14. Is there something that you've dreamed of doing for a long time? Why haven't you done it?
15. What is the greatest accomplishment of your life?
16. What do you value most in a friendship?
17. What is your most treasured memory?
18. What is your most terrible memory?
19. If you knew that in one year you would die suddenly, would you change anything about the way you are now living? Why?
20. What does friendship mean to you?
21. What roles do love and affection play in your life?
22. Alternate sharing something you consider a positive characteristic of your partner. Share a total of five items.
23. How close and warm is your family? Do you feel your childhood was happier than most other people's?

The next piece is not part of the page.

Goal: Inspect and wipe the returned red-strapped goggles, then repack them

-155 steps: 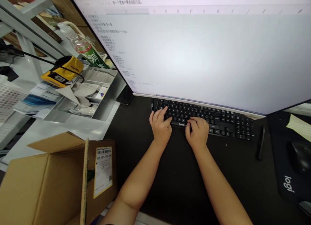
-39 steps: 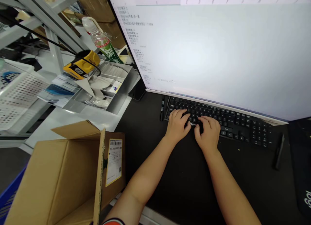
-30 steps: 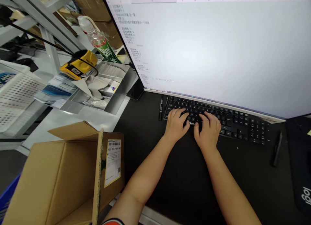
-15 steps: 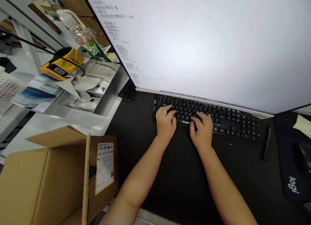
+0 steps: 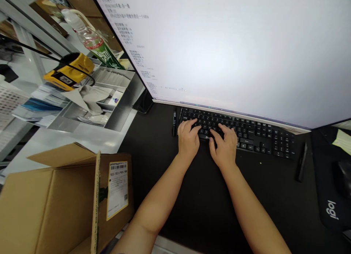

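A black keyboard (image 5: 257, 131) lies on a dark desk mat (image 5: 208, 206) under the lower edge of a large bright monitor (image 5: 233, 53) with small lines of text at its left. My left hand (image 5: 188, 139) rests on the keyboard's left keys, fingers spread and curved over them. My right hand (image 5: 224, 147) lies beside it near the space bar, fingers stretched onto the keys. Neither hand holds anything.
An open cardboard box (image 5: 55, 203) with a shipping label (image 5: 116, 190) stands at the lower left. A metal tray (image 5: 120, 111) with cloth and packets, a yellow scanner (image 5: 68, 72) and a plastic bottle (image 5: 87, 36) sit behind it. Black pens (image 5: 173, 118) (image 5: 301, 163) flank the keyboard; a mouse (image 5: 342, 179) sits on a pad at right.
Both hands stay on the keyboard with fingers shifting over the keys. The view has swung slightly right and steadied since a second ago.
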Demonstrator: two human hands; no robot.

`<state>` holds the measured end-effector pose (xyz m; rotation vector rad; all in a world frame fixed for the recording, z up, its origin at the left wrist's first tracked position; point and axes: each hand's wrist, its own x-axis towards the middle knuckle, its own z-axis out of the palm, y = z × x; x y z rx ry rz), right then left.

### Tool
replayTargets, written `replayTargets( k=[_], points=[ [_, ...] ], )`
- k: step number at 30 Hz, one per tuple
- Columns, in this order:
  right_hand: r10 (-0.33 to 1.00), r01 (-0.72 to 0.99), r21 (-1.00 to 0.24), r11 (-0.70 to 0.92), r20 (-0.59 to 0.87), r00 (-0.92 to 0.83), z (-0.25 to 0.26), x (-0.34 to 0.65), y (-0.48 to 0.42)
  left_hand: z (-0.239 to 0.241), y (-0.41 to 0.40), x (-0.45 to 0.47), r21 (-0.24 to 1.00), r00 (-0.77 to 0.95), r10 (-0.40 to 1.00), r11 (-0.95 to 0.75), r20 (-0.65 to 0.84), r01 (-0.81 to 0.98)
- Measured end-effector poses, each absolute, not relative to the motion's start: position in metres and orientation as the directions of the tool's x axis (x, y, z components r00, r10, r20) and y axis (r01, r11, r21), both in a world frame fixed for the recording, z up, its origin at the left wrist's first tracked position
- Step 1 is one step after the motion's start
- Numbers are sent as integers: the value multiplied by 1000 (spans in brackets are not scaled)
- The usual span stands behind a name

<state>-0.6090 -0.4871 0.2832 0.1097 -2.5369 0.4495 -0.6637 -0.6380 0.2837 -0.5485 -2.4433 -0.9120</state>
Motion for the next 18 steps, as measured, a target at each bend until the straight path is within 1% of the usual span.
replayTargets(
  k=[2, 7, 9, 11, 13, 16, 18],
  points=[
    [35, -160, -304, 939, 548, -836, 283, -609, -487, 284, -637, -663, 497, -805, 192, 700, 562, 513],
    [136, -90, -353, 931, 565, -814, 281, -607, -483, 287, -638, -663, 525, -823, 133, 711, 552, 467],
    [140, -92, -365, 926, 560, -816, 281, -607, -482, 287, -639, -663, 519, -800, 141, 693, 583, 500],
    [132, -102, -371, 923, 554, -822, 282, -607, -483, 288, -639, -663, 487, -755, 182, 664, 630, 567],
    [133, -103, -375, 922, 553, -823, 283, -607, -483, 289, -637, -662, 432, -723, 247, 663, 645, 611],
    [135, -101, -379, 920, 548, -825, 284, -607, -484, 289, -634, -660, 334, -716, 318, 719, 622, 610],
    [140, -89, -381, 920, 533, -834, 283, -606, -483, 290, -633, -659, 309, -715, 335, 731, 614, 608]
  ],
)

24. How do you feel about your relationship with your mother?
Set III
25. Make three true "we" statements each. For instance, "We are both in this room feeling ... "
26. Complete this sentence: "I wish I had someone with whom I could share... "
27. If you were going to become a close friend with your partner, please share what would be important for him or her to know.
28. Tell your partner what you like about them; be very honest this time, saying things that you might not say to someone you've just met.
29. Share with your partner an embarrassing moment in your life.
30. When did you last cry in front of another person? By yourself?
31. Tell your partner something that you like about them already.
32. What, if anything, is too serious to be joked about?
33. If you were to die this evening with no opportunity to communicate with anyone, what would you most regret not having told someone? Why haven't you told them yet?
34. Your house, containing everything you own, catches fire. After saving your loved ones and pets, you have time to safely make a final dash to save any one item. What would it be? Why?
35. Of all the people in your family, whose death would you find most disturbing? Why?
36. Share a personal problem and ask your partner's advice on how he or she might handle it. Also, ask your partner to reflect back to you how you seem to be feeling about the problem you have chosen.